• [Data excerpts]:
━━━━━━
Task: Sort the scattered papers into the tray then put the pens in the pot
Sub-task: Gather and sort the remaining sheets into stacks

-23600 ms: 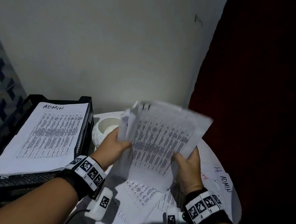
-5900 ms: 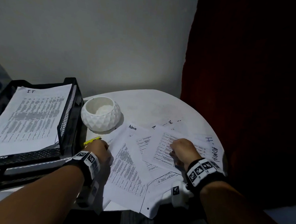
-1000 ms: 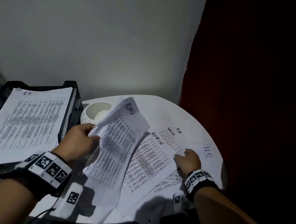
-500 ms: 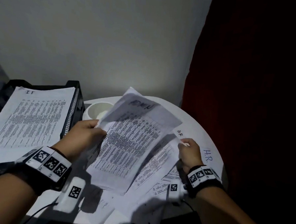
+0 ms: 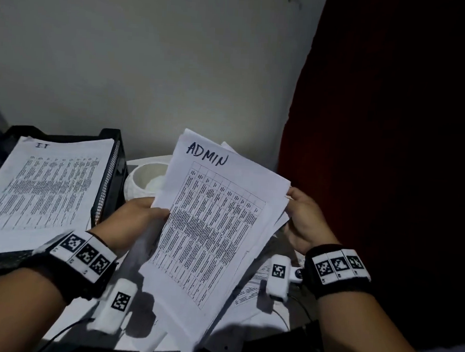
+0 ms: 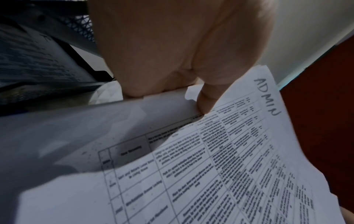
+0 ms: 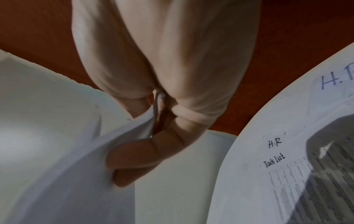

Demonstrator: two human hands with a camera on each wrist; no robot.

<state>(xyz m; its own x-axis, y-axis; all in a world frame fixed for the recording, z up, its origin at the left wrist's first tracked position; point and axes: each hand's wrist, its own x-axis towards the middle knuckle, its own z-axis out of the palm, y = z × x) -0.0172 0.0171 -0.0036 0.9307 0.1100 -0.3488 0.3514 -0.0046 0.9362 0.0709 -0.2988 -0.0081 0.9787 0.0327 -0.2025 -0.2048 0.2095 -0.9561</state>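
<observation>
Gripped at both side edges by left hand (image 5: 136, 219) and right hand (image 5: 306, 220), ADMIN papers (image 5: 212, 228) are held just right of the tray (image 5: 113, 175).

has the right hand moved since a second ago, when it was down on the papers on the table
Yes. The right hand has risen off the round white table and now pinches the right edge of the white ADMIN sheets, held up beside the white faceted pot.

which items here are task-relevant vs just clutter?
In the job:
- ADMIN papers, gripped by left hand and right hand
- H.R papers on the table
- black mesh tray with IT sheet
- white pot

Lying about:
- dark red curtain
- wall
</observation>
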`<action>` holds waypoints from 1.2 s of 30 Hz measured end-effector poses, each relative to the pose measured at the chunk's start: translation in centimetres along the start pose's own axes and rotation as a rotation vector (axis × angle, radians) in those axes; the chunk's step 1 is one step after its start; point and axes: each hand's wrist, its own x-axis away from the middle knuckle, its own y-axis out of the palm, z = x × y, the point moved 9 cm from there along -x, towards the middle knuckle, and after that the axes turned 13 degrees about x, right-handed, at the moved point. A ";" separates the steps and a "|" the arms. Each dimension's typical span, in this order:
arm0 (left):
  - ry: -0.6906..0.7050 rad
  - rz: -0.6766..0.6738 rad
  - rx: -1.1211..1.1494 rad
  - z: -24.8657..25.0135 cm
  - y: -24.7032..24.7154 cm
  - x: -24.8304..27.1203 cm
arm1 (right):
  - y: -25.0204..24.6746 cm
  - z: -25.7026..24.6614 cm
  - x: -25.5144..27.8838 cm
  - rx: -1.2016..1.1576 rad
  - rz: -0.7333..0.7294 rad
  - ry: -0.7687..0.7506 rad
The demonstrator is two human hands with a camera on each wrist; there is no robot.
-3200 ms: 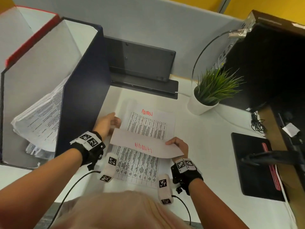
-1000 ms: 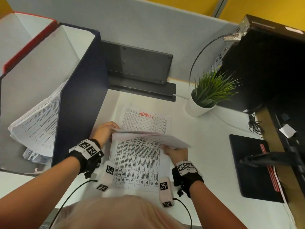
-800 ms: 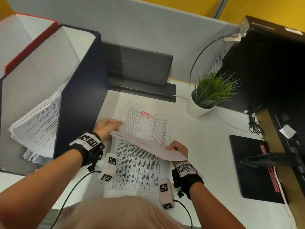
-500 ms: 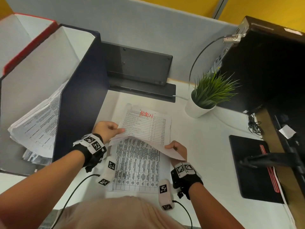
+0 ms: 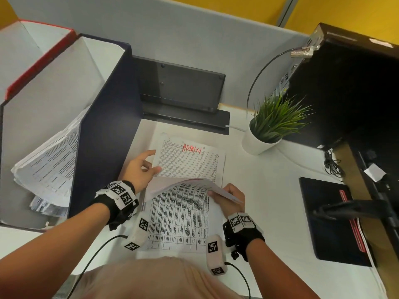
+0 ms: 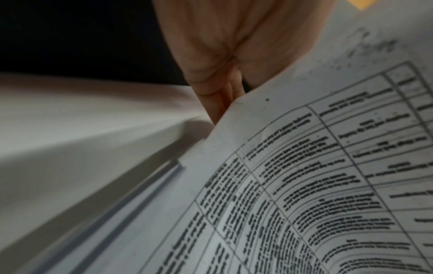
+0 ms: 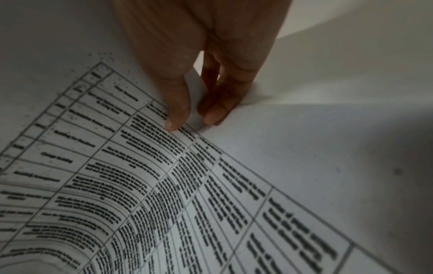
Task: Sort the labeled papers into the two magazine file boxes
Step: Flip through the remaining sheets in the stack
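A stack of printed table sheets [image 5: 179,221] lies on the white desk [image 5: 269,201]. Its upper sheets [image 5: 194,184] are curled back toward me, baring a sheet marked ADMIN in red [image 5: 191,148]. My right hand [image 5: 228,196] pinches the right corner of the curled sheets between thumb and fingers [image 7: 174,122]. My left hand [image 5: 142,167] lies with loosely spread fingers at the ADMIN sheet's left edge, thumb on the paper; its fingers [image 6: 222,92] reach behind the lifted sheet's edge. The blue file box [image 5: 103,130] at left holds papers [image 5: 47,167]. The red file box [image 5: 32,61] stands behind it.
A black stand or monitor base [image 5: 183,98] sits beyond the papers. At the right back are a potted plant [image 5: 272,126] and a dark computer case [image 5: 349,87]. A black pad [image 5: 332,221] lies at the right. A grey partition [image 5: 194,35] closes the back.
My left hand has let go of the lifted sheets' left edge and reached forward onto the ADMIN sheet. The right hand still pinches the curled sheets, which now arch lower.
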 end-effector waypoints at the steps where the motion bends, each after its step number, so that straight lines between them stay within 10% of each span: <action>1: -0.004 -0.007 0.017 0.0 0.0 0.2 | -0.1 0.0 0.0 0.058 -0.002 -0.020; 10: -0.233 -0.040 0.269 -1.5 0.0 0.9 | -0.5 -0.6 0.3 -0.199 0.036 -0.051; 23: -0.474 -0.229 0.468 -2.2 2.0 2.2 | -0.7 -2.0 -0.3 0.058 0.072 -0.056; 36: -0.268 -0.409 0.152 0.9 5.1 3.4 | -1.1 0.4 -0.7 0.210 0.102 0.159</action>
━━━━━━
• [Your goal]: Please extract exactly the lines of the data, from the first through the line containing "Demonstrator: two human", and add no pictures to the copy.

• [Result for this exercise]:
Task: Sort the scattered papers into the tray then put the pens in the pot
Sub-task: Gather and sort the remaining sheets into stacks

-23600 ms: 
-5900 ms: 
-1000 ms: 
-500 ms: 
+0 ms: 
+0 ms: 
+0 ms: 

Demonstrator: two human hands with a camera on each wrist; no robot.

Work on this exercise has concluded.